In the coming machines, clear bubble-free compact ice is produced at the surface of already existing ice, hence by its cold, but the existing ice itself is cooled from its growing face, thus speed isn't limited by the thickness.
One machine raises the existing ice against a cold plate (not too rigid) for a few seconds, then sinks it less than 1mm under the water level for a few seconds (possibly aided by a wave), so all the new water layer freezes (important to stabilize an even surface). One cycle gains about 0.5mm in 20s, so the thickness gains 90mm per hour. Less thickness per cycle would increase the rate.
If the ice can be grown around a mandrel, then existing ice is cooled by gas or a liquid bath or jets on a fraction of a turn, and the proper small amount of additional water is brought (spray, bath, brush, sponge...) during the rest of the turn. Cooling and water can alternate several times a turn.
Or build a large head that moves (for instance with small circular oscillations) over the growing ice face. It carries many nozzles blowing cold gas and many pipettes, in an alternating pattern like white and black squares on a chessboard for instance.

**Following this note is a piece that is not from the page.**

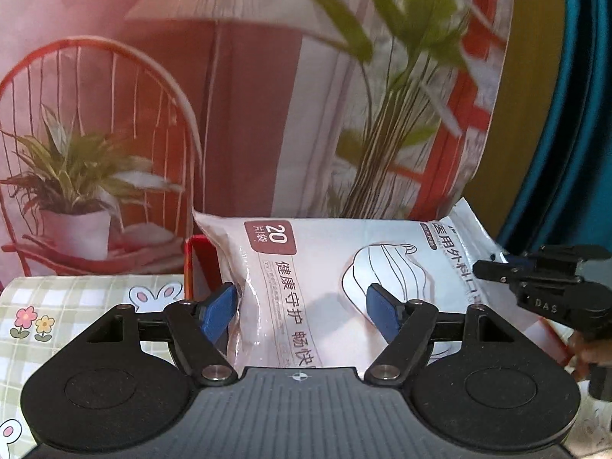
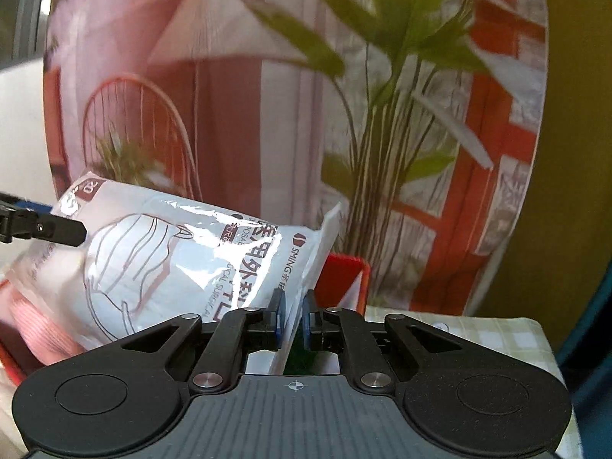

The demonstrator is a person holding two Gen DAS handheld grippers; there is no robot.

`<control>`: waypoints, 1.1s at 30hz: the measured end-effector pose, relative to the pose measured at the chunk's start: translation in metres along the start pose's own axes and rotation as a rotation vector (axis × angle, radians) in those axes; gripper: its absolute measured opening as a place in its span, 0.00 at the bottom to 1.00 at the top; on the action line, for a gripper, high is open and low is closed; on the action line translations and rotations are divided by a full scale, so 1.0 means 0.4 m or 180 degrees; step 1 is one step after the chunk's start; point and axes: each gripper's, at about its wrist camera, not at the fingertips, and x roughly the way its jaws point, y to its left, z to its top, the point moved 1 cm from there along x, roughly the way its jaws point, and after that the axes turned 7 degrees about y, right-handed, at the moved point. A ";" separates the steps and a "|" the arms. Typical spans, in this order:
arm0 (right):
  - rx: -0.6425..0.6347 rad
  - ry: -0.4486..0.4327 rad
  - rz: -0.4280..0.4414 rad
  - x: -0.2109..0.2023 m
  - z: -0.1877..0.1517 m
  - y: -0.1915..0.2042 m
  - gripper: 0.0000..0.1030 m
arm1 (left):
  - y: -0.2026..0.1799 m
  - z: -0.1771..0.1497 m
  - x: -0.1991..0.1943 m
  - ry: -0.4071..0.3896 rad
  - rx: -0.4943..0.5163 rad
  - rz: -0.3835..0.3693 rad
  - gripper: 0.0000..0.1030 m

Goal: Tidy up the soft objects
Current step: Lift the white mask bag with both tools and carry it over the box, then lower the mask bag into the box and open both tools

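From your left wrist camera, your left tool (image 1: 298, 313) stands wide, its blue pads (image 1: 218, 311) on either side of a white plastic mask packet (image 1: 344, 267). The left pad touches the packet's glossy, crinkled edge; whether the right pad presses on it cannot be told. The packet is soft and pillow-shaped, printed with a face-mask drawing and red labels. It lies across a red box (image 1: 193, 264), beyond the green checked tabletop (image 1: 76, 306). Your right tool (image 1: 535, 283) shows at the packet's far right end.

From your right wrist camera, your right tool (image 2: 292, 321) is clenched on the thin sealed edge of the mask packet (image 2: 172, 260), which slants up to the left. The left tool (image 2: 42, 225) meets its far corner. A printed fabric backdrop (image 2: 267, 95) stands behind.
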 end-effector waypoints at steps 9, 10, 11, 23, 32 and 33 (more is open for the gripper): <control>-0.0237 0.0092 -0.0177 0.016 0.008 0.027 0.29 | -0.008 0.009 -0.011 -0.0101 0.0075 -0.0018 0.83; -0.0256 0.0094 -0.0177 0.013 0.010 0.028 0.29 | -0.013 0.010 -0.016 -0.0108 0.0105 -0.0033 0.83; -0.0276 0.0092 -0.0173 0.008 0.010 0.032 0.29 | -0.019 0.012 -0.019 -0.0110 0.0128 -0.0037 0.82; -0.0350 -0.0058 -0.0031 -0.040 0.042 0.034 0.08 | -0.051 -0.015 0.039 0.0244 0.0063 -0.0193 0.51; -0.0502 0.0803 0.0384 0.057 0.023 0.077 0.01 | -0.039 -0.030 0.059 0.0374 0.0049 -0.0168 0.52; -0.0552 0.0888 0.0409 0.067 0.021 0.088 0.01 | -0.039 -0.029 0.059 0.0380 0.0049 -0.0164 0.52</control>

In a continuous process, the thickening bar passes under alternated gates blowing cold gas and adding a bit of water.
These machines are energy-efficient, as they need little more cold than the latent heat of fusion, and at a temperature not much colder than 0°C. The three last ones can be nicely fast.
Man, am I good.
Incidentally, it could be interesting to have a look at how normal people produce ice. After all, it has been done for quite a few decades, so methods must exist, and not necessarily bad ones. Sometimes inventions that I thought mines existed before, or even better ones - how insolent - but checking it would take me too much time. Other people are welcome to check it.